* Directions for this task *
Lines from the one containing "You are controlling" to the end of the data below are to be restated exactly, with both ends included and nothing else.

* Collected material *
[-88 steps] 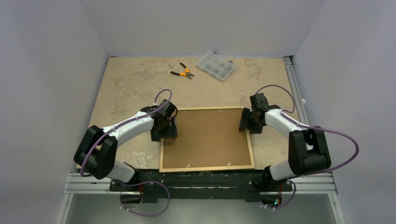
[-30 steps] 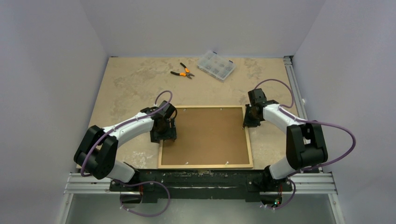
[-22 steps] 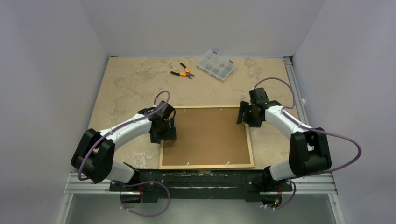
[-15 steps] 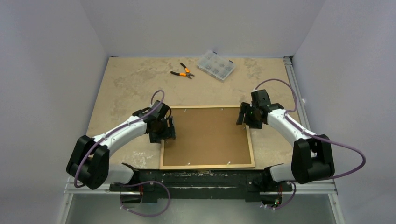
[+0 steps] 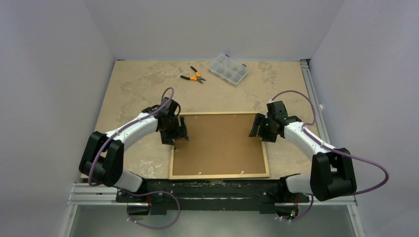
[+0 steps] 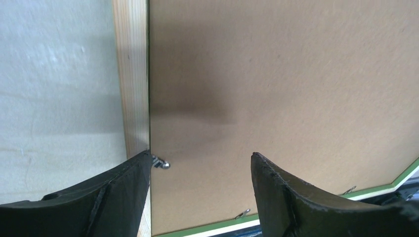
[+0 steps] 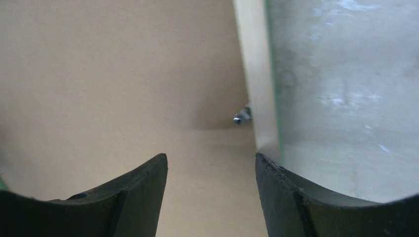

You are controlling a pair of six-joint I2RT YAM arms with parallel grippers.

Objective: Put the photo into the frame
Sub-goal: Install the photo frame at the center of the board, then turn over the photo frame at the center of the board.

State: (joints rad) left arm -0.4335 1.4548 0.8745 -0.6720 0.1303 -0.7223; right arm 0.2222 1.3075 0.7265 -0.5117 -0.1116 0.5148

* Exercise answer *
You are controlling a pair of six-joint I2RT YAM arms with parallel grippers.

Objective: Put the photo into the frame
Sub-goal: Install the photo frame at the center of the board, then turn over the photo frame at the center of the board.

State: (joints rad) left arm -0.4335 1.4548 0.8745 -0.6720 0.1303 -0.7223; right arm 0.2222 1.3075 0.7265 -0.5117 -0.1116 0.5148

The answer has been given, and the exercise is done.